▸ **Task instructions**
Give back all of the data exactly.

##### Material to process

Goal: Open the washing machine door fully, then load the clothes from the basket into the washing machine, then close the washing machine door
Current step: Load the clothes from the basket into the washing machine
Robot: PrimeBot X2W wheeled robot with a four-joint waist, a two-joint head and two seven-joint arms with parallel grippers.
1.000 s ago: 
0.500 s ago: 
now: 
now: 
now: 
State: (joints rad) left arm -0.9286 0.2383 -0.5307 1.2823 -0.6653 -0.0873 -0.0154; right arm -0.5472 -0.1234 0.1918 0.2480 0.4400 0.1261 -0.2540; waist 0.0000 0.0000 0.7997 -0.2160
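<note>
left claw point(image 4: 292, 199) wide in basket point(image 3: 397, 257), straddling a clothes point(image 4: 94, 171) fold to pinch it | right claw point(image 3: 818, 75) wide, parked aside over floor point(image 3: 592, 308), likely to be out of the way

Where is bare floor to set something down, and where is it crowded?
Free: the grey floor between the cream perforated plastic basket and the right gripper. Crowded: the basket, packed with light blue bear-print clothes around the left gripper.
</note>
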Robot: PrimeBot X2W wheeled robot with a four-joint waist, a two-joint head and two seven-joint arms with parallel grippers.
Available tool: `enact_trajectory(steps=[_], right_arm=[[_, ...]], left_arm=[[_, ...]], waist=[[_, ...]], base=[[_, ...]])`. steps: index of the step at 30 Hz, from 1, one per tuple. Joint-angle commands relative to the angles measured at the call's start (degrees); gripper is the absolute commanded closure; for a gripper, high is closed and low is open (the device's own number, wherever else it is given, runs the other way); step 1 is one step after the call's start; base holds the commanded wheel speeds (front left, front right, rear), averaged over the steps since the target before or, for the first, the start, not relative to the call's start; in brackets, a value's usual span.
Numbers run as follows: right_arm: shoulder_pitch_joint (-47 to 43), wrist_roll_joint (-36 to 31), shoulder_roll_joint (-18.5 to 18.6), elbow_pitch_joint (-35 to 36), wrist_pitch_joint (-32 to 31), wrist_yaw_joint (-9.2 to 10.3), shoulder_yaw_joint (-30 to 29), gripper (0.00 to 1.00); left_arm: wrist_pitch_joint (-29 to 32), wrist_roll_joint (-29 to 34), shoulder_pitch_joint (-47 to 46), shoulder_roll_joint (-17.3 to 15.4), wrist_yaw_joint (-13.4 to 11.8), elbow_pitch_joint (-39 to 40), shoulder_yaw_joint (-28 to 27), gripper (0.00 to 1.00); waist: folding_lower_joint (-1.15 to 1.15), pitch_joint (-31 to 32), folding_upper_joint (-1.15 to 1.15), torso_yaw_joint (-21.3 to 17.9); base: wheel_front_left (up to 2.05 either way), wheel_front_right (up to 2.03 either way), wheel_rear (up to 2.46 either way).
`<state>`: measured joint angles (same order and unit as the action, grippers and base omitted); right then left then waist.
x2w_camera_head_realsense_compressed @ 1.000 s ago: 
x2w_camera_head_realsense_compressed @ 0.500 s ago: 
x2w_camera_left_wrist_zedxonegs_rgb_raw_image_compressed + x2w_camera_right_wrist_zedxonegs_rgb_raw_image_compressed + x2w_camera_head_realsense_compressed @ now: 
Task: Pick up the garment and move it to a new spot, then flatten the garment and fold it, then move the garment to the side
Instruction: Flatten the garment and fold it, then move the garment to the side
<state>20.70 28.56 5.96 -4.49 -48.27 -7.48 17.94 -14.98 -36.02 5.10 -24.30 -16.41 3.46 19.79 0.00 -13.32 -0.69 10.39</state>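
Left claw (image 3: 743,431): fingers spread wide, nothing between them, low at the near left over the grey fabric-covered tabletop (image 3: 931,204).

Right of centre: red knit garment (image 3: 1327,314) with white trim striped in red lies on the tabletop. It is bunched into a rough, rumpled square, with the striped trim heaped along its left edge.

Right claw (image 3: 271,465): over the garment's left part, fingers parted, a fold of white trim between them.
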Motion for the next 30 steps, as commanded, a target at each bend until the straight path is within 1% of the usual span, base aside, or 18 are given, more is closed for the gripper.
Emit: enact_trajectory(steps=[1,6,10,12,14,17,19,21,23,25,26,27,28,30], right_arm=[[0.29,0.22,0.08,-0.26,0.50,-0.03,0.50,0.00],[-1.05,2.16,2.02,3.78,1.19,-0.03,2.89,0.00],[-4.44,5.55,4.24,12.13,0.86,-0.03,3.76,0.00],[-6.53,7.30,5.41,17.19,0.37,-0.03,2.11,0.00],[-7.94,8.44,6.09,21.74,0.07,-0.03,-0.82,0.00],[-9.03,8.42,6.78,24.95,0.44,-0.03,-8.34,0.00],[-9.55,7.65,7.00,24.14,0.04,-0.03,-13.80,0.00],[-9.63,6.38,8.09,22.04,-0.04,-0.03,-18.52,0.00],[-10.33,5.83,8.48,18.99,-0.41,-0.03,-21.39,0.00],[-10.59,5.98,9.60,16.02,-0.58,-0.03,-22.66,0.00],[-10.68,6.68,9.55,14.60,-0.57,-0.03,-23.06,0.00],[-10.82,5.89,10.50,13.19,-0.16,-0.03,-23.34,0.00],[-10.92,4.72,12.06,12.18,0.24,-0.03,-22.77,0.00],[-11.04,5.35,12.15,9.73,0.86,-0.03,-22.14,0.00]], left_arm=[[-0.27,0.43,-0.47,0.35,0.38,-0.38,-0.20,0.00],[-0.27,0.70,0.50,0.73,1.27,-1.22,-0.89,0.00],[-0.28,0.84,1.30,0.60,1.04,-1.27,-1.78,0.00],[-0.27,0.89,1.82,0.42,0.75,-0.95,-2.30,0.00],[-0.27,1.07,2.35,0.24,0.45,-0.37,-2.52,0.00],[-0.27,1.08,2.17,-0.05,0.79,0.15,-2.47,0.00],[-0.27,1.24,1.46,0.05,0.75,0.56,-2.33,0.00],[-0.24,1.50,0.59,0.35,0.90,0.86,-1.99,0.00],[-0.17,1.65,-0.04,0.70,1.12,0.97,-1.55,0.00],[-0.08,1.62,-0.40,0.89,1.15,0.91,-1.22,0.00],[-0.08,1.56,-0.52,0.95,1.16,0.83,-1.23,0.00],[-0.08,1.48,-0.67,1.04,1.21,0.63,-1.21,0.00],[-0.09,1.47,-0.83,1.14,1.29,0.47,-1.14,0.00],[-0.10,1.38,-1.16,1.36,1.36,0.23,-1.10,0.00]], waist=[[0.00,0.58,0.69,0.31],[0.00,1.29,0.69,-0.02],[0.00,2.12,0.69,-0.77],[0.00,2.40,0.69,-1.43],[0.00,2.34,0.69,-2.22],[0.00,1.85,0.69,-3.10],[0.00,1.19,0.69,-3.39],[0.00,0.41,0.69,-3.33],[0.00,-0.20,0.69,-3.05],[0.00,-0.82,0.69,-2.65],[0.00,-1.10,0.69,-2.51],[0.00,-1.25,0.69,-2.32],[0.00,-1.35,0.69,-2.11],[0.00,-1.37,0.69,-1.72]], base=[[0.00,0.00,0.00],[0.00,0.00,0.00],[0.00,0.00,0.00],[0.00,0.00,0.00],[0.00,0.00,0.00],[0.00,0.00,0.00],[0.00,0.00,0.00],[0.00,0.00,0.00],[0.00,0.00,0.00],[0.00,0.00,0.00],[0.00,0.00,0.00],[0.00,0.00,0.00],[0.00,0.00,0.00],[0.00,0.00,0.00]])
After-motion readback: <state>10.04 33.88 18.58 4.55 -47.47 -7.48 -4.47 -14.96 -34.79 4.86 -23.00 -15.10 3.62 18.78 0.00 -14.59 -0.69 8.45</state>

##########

▸ **Answer**
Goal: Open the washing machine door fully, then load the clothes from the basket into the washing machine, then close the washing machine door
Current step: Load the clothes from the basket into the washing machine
Robot: PrimeBot X2W wheeled robot with a four-joint waist, a two-joint head and two seven-joint arms with parallel grippers.
1.000 s ago: 
0.500 s ago: 
now: 
now: 
now: 
State: (joints rad) left arm -0.9286 0.2383 -0.5307 1.2823 -0.6653 -0.0873 -0.0154; right arm -0.5472 -0.1234 0.1918 0.2480 0.4400 0.1261 -0.2540; waist 0.0000 0.0000 0.7997 -0.2160
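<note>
left claw point(image 4: 292, 199) wide in basket point(image 3: 397, 257), straddling a clothes point(image 4: 94, 171) fold to pinch it | right claw point(image 3: 818, 75) wide, parked aside over floor point(image 3: 592, 308), likely to be out of the way

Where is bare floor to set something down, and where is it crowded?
Free: the grey floor between the cream perforated plastic basket and the right gripper. Crowded: the basket, packed with light blue bear-print clothes around the left gripper.
</note>
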Robot: PrimeBot X2W wheeled robot with a four-joint waist, a two-joint head and two seven-joint arms with parallel grippers.
Available tool: `enact_trajectory(steps=[_], right_arm=[[_, ...]], left_arm=[[_, ...]], waist=[[_, ...]], base=[[_, ...]])`. steps: index of the step at 30 Hz, from 1, one per tuple. Joint-angle commands relative to the angles measured at the call's start (degrees); gripper is the absolute commanded closure; for a gripper, high is closed and low is open (the device's own number, wherever else it is given, runs the other way); step 1 is one step after the call's start; base holds the commanded wheel speeds (front left, front right, rear), averaged over the steps since the target before or, for the first, the start, not relative to the call's start; in brackets, a value's usual span.
Numbers run as follows: right_arm: shoulder_pitch_joint (-47 to 43), wrist_roll_joint (-36 to 31), shoulder_roll_joint (-18.5 to 18.6), elbow_pitch_joint (-35 to 36), wrist_pitch_joint (-32 to 31), wrist_yaw_joint (-9.2 to 10.3), shoulder_yaw_joint (-30 to 29), gripper (0.00 to 1.00); left_arm: wrist_pitch_joint (-29 to 32), wrist_roll_joint (-29 to 34), shoulder_pitch_joint (-47 to 46), shoulder_roll_joint (-17.3 to 15.4), wrist_yaw_joint (-13.4 to 11.8), elbow_pitch_joint (-39 to 40), shoulder_yaw_joint (-28 to 27), gripper (0.00 to 1.00); waist: folding_lower_joint (-1.15 to 1.15), pitch_joint (-31 to 32), folding_upper_joint (-1.15 to 1.15), torso_yaw_joint (-21.3 to 17.9); base: wheel_front_left (up to 2.05 either way), wheel_front_right (up to 2.03 either way), wheel_rear (up to 2.46 either way).
`<state>`: measured joint angles (same order and unit as the action, grippers and base omitted); right then left then waist.
x2w_camera_head_realsense_compressed @ 1.000 s ago: 
x2w_camera_head_realsense_compressed @ 0.500 s ago: 
x2w_camera_left_wrist_zedxonegs_rgb_raw_image_compressed + x2w_camera_right_wrist_zedxonegs_rgb_raw_image_compressed + x2w_camera_head_realsense_compressed @ now: 
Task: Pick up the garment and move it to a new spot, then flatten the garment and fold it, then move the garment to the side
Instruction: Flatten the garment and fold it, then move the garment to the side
<state>20.70 28.56 5.96 -4.49 -48.27 -7.48 17.94 -14.98 -36.02 5.10 -24.30 -16.41 3.46 19.79 0.00 -13.32 -0.69 10.39</state>
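Left claw (image 3: 743,431): fingers spread wide, nothing between them, low at the near left over the grey fabric-covered tabletop (image 3: 931,204).

Right of centre: red knit garment (image 3: 1327,314) with white trim striped in red lies on the tabletop. It is bunched into a rough, rumpled square, with the striped trim heaped along its left edge.

Right claw (image 3: 271,465): over the garment's left part, fingers parted, a fold of white trim between them.
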Motion for the next 30 steps, as commanded, a target at each bend until the straight path is within 1% of the usual span, base aside, or 18 are given, more is closed for the gripper.
Emit: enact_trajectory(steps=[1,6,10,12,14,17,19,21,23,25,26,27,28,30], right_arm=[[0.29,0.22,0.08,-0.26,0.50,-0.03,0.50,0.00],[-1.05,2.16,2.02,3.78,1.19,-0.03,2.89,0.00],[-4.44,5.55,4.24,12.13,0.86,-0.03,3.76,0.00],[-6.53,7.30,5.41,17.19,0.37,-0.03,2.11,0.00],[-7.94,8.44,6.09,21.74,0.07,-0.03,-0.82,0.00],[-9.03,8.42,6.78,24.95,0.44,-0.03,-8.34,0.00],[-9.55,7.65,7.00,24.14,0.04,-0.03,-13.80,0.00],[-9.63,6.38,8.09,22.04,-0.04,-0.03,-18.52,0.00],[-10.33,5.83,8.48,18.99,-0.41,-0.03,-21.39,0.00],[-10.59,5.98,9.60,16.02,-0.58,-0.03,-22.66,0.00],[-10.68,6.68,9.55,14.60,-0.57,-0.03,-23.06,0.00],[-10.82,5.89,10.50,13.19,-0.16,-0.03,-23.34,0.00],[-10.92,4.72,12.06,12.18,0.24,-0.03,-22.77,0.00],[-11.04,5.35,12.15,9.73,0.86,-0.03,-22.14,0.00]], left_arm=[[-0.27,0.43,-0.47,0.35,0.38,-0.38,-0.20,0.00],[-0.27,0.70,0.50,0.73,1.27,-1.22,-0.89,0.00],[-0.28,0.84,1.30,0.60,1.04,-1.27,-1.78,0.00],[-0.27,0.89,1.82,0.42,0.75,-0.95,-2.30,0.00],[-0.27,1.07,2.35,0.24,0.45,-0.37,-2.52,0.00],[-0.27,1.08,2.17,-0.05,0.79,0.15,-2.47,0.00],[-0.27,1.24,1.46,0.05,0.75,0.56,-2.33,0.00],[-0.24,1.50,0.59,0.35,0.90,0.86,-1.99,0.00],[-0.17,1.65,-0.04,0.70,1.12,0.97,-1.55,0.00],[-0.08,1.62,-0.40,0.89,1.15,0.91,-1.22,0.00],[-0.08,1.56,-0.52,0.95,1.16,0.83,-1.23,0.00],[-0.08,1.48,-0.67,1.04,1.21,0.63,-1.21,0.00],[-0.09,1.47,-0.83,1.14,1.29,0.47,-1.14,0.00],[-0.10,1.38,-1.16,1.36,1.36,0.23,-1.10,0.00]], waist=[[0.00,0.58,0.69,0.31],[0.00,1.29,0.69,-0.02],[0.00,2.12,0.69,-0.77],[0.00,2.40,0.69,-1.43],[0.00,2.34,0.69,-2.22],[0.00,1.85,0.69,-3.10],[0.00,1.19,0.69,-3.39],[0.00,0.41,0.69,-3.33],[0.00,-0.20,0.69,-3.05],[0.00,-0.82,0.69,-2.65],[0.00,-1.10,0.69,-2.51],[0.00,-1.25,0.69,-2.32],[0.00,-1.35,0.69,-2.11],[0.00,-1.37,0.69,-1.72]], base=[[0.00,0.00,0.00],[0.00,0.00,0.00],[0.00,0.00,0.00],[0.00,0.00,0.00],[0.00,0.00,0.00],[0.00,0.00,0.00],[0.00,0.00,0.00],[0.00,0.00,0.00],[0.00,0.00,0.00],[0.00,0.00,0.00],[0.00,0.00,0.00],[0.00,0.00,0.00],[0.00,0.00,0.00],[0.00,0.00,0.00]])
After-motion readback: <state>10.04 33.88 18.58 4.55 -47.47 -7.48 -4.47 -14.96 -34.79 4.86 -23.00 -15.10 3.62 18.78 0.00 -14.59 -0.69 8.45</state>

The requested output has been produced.